O vereador e pré-candidato ao Senado Carlos Bolsonaro (PL-SC) afirmou que a presença elevada de militares em cargos do governo federal foi um dos principais erros da gestão de seu pai, o ex-presidente Jair Bolsonaro. A declaração foi feita durante uma agenda política em Santa Catarina e voltou a circular nas redes sociais após a divulgação de um trecho da fala.
Segundo Carlos, a aproximação de Jair Bolsonaro com integrantes das Forças Armadas ocorreu principalmente pela falta de uma estrutura política mais ampla durante a formação do governo. Para ele, a escolha de muitos militares para funções civis acabou sendo um problema na condução da administração federal.
“Não tinha ninguém que ele conhecia que não fosse das Forças Armadas”, afirmou Carlos ao comentar a composição do governo do pai. Na avaliação dele, a presença de militares em diferentes áreas do Executivo foi consequência de uma dificuldade inicial de encontrar nomes de confiança fora desse grupo.
Durante a fala, Carlos disse acreditar que o irmão, o senador Flávio Bolsonaro (PL-RJ), adotará uma estratégia diferente caso avance em sua candidatura presidencial, priorizando pessoas com perfil técnico e conhecimento específico para as áreas de governo.
A participação de militares em cargos civis durante o governo Jair Bolsonaro foi um dos temas mais debatidos da administração.
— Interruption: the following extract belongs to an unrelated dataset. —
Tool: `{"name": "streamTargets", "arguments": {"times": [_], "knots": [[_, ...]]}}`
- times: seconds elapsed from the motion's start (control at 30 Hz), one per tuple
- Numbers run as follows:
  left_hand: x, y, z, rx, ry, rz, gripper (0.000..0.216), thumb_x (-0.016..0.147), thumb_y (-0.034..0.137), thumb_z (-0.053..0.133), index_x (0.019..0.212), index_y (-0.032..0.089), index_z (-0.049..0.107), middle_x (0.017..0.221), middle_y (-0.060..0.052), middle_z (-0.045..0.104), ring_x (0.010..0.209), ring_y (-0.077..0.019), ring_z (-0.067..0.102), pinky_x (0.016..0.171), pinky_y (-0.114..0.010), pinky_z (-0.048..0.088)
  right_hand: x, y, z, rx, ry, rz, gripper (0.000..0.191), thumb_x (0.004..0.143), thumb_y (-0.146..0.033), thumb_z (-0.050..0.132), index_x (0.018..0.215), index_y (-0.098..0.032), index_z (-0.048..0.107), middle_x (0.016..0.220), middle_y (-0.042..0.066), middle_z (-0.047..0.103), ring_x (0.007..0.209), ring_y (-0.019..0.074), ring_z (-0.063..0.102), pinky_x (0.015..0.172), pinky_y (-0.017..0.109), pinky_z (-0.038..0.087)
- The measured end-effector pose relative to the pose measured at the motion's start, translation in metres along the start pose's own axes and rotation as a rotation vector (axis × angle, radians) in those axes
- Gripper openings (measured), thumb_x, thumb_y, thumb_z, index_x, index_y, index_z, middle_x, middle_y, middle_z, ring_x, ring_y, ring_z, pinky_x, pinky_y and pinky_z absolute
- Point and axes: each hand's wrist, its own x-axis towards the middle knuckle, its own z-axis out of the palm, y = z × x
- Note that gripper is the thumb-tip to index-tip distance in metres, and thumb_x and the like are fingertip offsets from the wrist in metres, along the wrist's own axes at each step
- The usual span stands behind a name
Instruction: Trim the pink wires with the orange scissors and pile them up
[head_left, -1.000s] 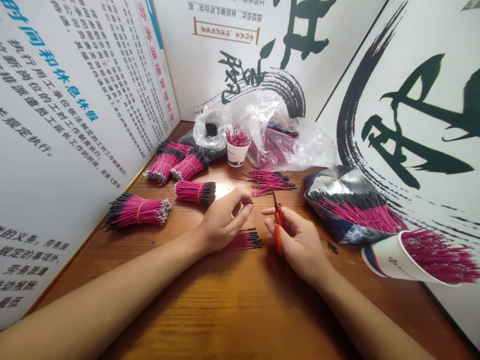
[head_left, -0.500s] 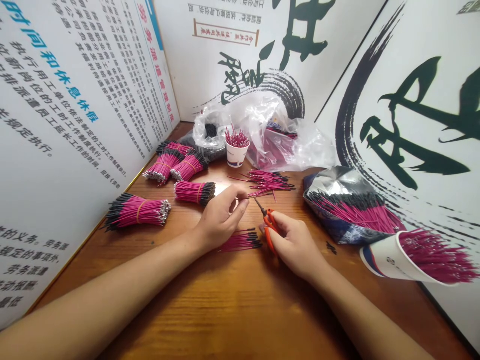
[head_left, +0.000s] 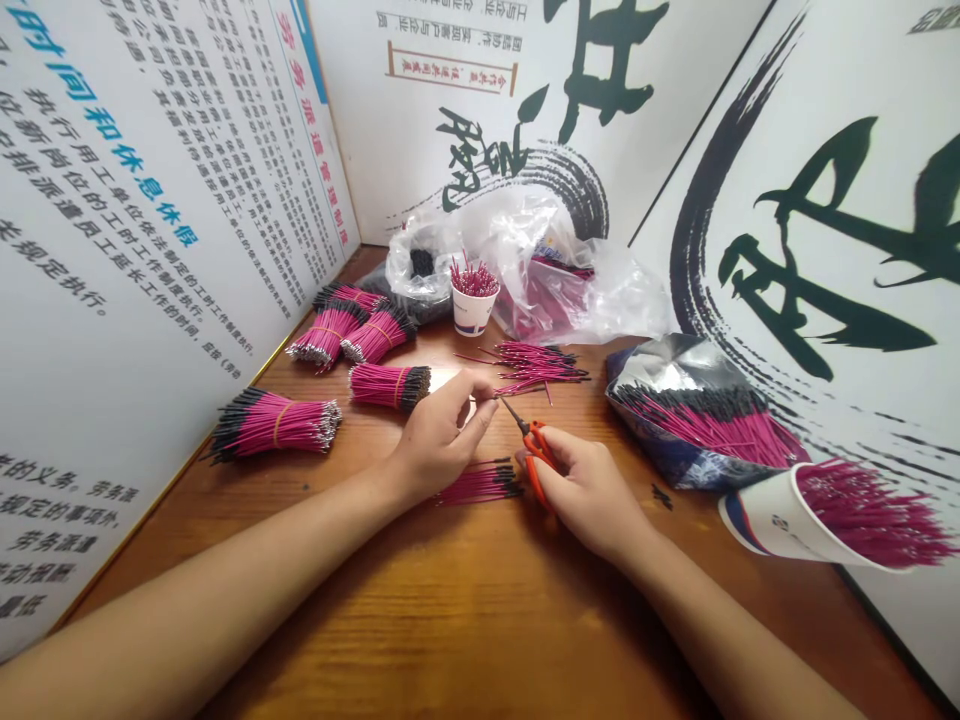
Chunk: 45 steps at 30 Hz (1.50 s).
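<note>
In the head view, an upright paper cup [head_left: 474,312] stuffed with pink wires is standing at the back of the wooden table [head_left: 420,620]. Nearer the person than this cup, the left hand [head_left: 442,435] is pressing thumb and forefinger together, pinching a thin piece [head_left: 496,397] too small to make out. To the right of that, and also nearer than the cup, the right hand [head_left: 592,480] is closing around orange-handled scissors [head_left: 534,480], whose dark tip is pointing at the left fingertips; whether the tip is touching the piece cannot be told. Straight in front of the cup, past the left hand, a row of black-tipped pink wires [head_left: 480,482] is lying partly under that hand. Just right of the cup and slightly nearer, a loose wire pile [head_left: 536,362] is spreading out. Left of the cup and nearer, a banded bundle [head_left: 276,422] is resting on its side. Well right of the cup, an open foil bag [head_left: 679,360] is holding more wires.
</note>
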Motion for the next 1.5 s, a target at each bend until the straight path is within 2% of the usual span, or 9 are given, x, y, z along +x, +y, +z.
{"name": "streamTargets", "arguments": {"times": [0.43,0.63,0.8,1.5], "knots": [[-0.0008,-0.0005,-0.0001,-0.009,-0.006,0.009,0.005,0.094,0.023,0.051,0.093,0.019,0.054,0.078,0.003,0.055,0.063,-0.0090,0.045,0.059,-0.022,0.038,0.0014,0.0001,-0.0016,0.033,-0.050,0.015,0.028,0.092,-0.033,0.049,0.068,-0.020,0.045,0.059,-0.004,0.046,0.057,0.0118,0.040,0.052,0.024,0.026],[-0.0004,-0.0010,0.0003,0.003,0.002,0.008,0.005,0.094,0.023,0.052,0.093,0.019,0.054,0.077,0.003,0.054,0.062,-0.0089,0.046,0.059,-0.022,0.038,0.0005,0.0003,-0.0008,0.067,-0.015,0.011,0.028,0.093,-0.033,0.051,0.068,-0.020,0.046,0.060,-0.005,0.044,0.057,0.0115,0.040,0.053,0.024,0.028],[-0.0004,-0.0002,0.0000,0.025,0.002,-0.005,0.004,0.094,0.023,0.052,0.092,0.019,0.053,0.076,0.004,0.053,0.060,-0.0083,0.044,0.057,-0.021,0.037,0.0006,-0.0002,-0.0013,0.034,-0.045,0.025,0.024,0.091,-0.031,0.052,0.070,-0.020,0.049,0.059,-0.005,0.047,0.056,0.0113,0.041,0.054,0.024,0.029],[-0.0006,0.0003,0.0001,0.031,-0.002,0.017,0.001,0.093,0.020,0.052,0.092,0.019,0.053,0.075,0.005,0.052,0.060,-0.0070,0.044,0.057,-0.020,0.035,0.0004,0.0011,-0.0014,0.043,-0.027,0.019,0.030,0.093,-0.033,0.050,0.067,-0.020,0.044,0.059,-0.005,0.046,0.057,0.0109,0.041,0.053,0.024,0.027]]}}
Levantamentos apontaram aumento significativo da presença de integrantes das Forças Armadas em funções comissionadas e estratégicas do Executivo federal.
Dados do Instituto de Pesquisa Econômica Aplicada (Ipea) indicaram que o número de militares ocupando cargos civis na administração federal cresceu ao longo dos anos anteriores e durante o governo Bolsonaro, alcançando áreas como Saúde, Economia e Meio Ambiente.
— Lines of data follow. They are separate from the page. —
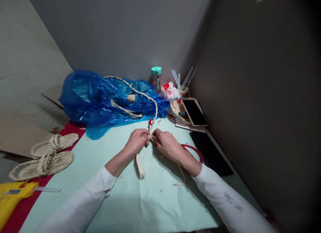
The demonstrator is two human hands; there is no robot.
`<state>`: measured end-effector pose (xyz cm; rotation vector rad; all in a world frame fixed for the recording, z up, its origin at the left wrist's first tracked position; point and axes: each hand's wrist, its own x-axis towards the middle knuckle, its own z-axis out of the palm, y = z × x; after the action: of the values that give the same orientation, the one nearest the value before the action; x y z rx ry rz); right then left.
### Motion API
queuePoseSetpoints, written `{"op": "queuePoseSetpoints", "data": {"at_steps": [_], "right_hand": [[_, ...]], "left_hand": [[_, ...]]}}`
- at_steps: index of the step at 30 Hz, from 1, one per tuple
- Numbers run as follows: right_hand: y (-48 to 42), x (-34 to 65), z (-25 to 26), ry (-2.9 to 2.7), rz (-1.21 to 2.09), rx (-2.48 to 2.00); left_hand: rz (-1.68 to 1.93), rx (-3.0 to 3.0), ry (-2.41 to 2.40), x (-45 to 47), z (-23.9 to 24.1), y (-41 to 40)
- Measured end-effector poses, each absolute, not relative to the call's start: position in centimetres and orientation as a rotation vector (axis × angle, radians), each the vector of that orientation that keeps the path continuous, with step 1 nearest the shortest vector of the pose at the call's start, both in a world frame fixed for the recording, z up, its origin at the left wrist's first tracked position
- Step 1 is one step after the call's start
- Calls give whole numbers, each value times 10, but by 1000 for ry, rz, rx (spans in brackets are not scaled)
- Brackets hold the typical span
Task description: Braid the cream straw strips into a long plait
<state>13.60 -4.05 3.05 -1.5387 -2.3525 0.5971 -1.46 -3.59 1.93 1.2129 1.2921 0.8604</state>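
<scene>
A pale braided cord (156, 109) runs from the blue plastic bag down to the table's middle, where both hands meet at its near end. My left hand (139, 138) pinches strands of it, and one flat loose strand (139, 166) hangs below that hand. My right hand (164, 140) is also closed on the strands, its fingertips close to the left ones. Another thin strand trails under my right wrist to the table. Just beyond the fingers, a small red clip (150, 122) sits on the braid. The fingers partly hide the strand ends.
The blue plastic bag (87, 102) with loose fibre lies at the back. Woven sandals (54, 159) and a yellow glue gun (17, 196) are at left. To the right are a red-handled tool (199, 152), a black flat slab (213, 152), a phone (195, 112) and a basket (175, 116).
</scene>
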Motion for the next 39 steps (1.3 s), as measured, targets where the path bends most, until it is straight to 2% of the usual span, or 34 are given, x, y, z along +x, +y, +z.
{"op": "queuePoseSetpoints", "data": {"at_steps": [8,19,22,27,31,33,39], "right_hand": [[-59,127,50,-2531,206,-1654],[-82,114,34,-2558,35,-1544],[-77,125,42,-2481,130,-1483],[-49,146,47,-2050,284,-1436],[-33,144,28,-1965,1187,-1219],[-30,139,18,-1873,1415,-1170],[-32,138,16,-1875,1256,-1251]], "left_hand": [[872,1347,1384,-12,19,-43],[872,1056,1095,-21,16,-40],[864,1035,1044,-23,18,-41],[853,1042,1003,-23,22,-40],[821,1103,1054,-22,24,-40],[803,1127,1078,-22,26,-41],[641,1544,1318,-26,33,-45]]}}
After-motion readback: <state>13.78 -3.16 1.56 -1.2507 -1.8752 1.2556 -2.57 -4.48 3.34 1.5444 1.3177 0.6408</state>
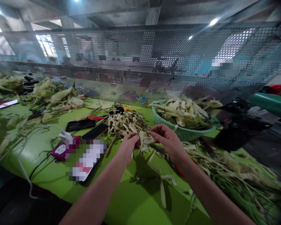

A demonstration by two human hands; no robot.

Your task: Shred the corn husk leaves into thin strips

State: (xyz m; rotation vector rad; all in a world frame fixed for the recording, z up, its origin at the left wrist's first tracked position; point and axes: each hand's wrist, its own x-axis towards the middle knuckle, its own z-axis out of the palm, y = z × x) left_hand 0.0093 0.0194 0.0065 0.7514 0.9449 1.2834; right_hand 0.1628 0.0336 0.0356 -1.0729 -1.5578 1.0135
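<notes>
Between my two hands is a pale strip of corn husk [143, 139], held a little above the green table. My left hand [128, 144] pinches its left side with closed fingers. On the other side, my right hand [165, 137] has thumb and forefinger closed on the husk's right end. Just behind the hands lies a heap of small pale husk pieces [121, 123]. Below them, a loose knotted husk strip [162, 187] rests on the table. The fingertips partly cover the held husk.
A green basket [184, 133] full of husks stands behind my right hand. Phones [96, 131], a red-handled cutter [97, 117] and a purple power block [64, 148] with cables lie left. Husk piles [58, 93] line both sides. A perforated metal screen [131, 62] closes the back.
</notes>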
Durante a pandemia de Covid-19, a presença militar no governo ganhou ainda mais destaque com a nomeação do general Eduardo Pazuello para o Ministério da Saúde. A escolha foi alvo de críticas de setores da oposição e também gerou debates sobre o papel das Forças Armadas na gestão pública.
As declarações de Carlos Bolsonaro ocorrem em meio à reorganização das forças políticas ligadas ao bolsonarismo para as eleições de 2026, com diferentes integrantes do grupo discutindo estratégias, alianças e a formação de futuras equipes de governo.